The platform's ability to automate condition rating according to IRC:82 standards, predict deterioration under traffic and climate loads, flag optimal intervention windows for preventive and periodic treatments, monitor road markings per IRC:67 requirements, integrate with PMMS workflows for lifecycle management, track treatment effectiveness for continuous improvement, and support IRC compliance with automated reporting transforms how maintenance planning is approached across India's vast road network.
By automating IRC-compliant condition ratings, monitoring road markings per IRC:67, predicting deterioration, and integrating PMMS workflows, RoadVision AI empowers engineers to make the right intervention at the right time—maximising pavement life, minimising costs, and enhancing safety.
With AI, India can truly shift from reactive patching to proactive, planned, and data-driven road maintenance. Or, as the proverb goes: "Fix the roof while the sun is shining."

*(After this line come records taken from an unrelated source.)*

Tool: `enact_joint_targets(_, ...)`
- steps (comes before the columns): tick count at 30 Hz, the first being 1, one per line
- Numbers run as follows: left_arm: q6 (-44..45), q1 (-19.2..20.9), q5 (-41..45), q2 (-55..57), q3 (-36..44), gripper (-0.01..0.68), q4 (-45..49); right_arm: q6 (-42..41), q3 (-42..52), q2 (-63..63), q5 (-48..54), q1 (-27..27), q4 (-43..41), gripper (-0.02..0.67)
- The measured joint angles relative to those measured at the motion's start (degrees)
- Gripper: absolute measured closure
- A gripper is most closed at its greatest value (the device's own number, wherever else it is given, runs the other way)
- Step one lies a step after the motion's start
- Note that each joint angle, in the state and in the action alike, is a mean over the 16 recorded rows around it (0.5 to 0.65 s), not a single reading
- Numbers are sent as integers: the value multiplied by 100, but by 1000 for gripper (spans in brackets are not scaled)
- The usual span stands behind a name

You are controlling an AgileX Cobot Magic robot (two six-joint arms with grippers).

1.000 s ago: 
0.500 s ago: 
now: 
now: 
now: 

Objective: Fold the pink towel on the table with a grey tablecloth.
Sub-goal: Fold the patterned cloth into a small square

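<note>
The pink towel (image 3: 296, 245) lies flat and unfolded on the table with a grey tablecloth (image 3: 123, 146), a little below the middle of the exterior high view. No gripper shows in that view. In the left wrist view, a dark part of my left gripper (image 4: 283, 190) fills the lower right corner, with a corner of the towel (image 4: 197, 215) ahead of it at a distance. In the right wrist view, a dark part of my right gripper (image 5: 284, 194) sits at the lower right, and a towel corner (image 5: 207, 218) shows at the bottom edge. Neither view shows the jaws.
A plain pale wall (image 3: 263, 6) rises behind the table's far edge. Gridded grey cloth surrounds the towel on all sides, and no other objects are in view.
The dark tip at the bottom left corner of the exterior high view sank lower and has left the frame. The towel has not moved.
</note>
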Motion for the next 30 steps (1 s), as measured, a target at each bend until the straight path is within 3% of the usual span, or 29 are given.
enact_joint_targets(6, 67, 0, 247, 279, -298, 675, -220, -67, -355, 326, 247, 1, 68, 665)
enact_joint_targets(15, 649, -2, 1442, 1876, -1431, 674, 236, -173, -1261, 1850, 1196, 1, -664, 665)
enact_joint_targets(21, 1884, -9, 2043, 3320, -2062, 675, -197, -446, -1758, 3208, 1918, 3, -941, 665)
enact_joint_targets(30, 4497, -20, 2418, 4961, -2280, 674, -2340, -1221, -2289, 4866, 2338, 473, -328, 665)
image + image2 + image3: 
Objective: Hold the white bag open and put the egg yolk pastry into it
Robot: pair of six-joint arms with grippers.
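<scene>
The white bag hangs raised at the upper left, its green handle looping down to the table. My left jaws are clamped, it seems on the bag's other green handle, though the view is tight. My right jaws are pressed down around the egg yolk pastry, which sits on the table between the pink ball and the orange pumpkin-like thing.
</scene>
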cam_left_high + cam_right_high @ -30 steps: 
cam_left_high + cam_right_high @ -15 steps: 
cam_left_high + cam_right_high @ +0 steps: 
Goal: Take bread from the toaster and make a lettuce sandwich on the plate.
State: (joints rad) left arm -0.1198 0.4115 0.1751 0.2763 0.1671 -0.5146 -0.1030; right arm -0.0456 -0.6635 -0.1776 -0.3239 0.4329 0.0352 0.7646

If you're ready to modernise your road maintenance strategy, book a demo with RoadVision AI and see how intelligent automation can transform your pavement renewal planning.
Q1. What is the main difference between preventive and periodic maintenance as per IRC?
Preventive maintenance keeps good pavements in good condition, while periodic renewals are done after roads deteriorate to fair or poor condition.
Q2. How does AI help in deciding when to do periodic renewals?
AI tracks distress levels, skid resistance, and roughness to predict when a road will hit the IRC threshold for renewal.
Q3. Can AI also detect safety issues like faded markings?
Yes, AI can detect missing or faded road markings as per IRC:67, helping authorities plan marking renewal alongside surface works.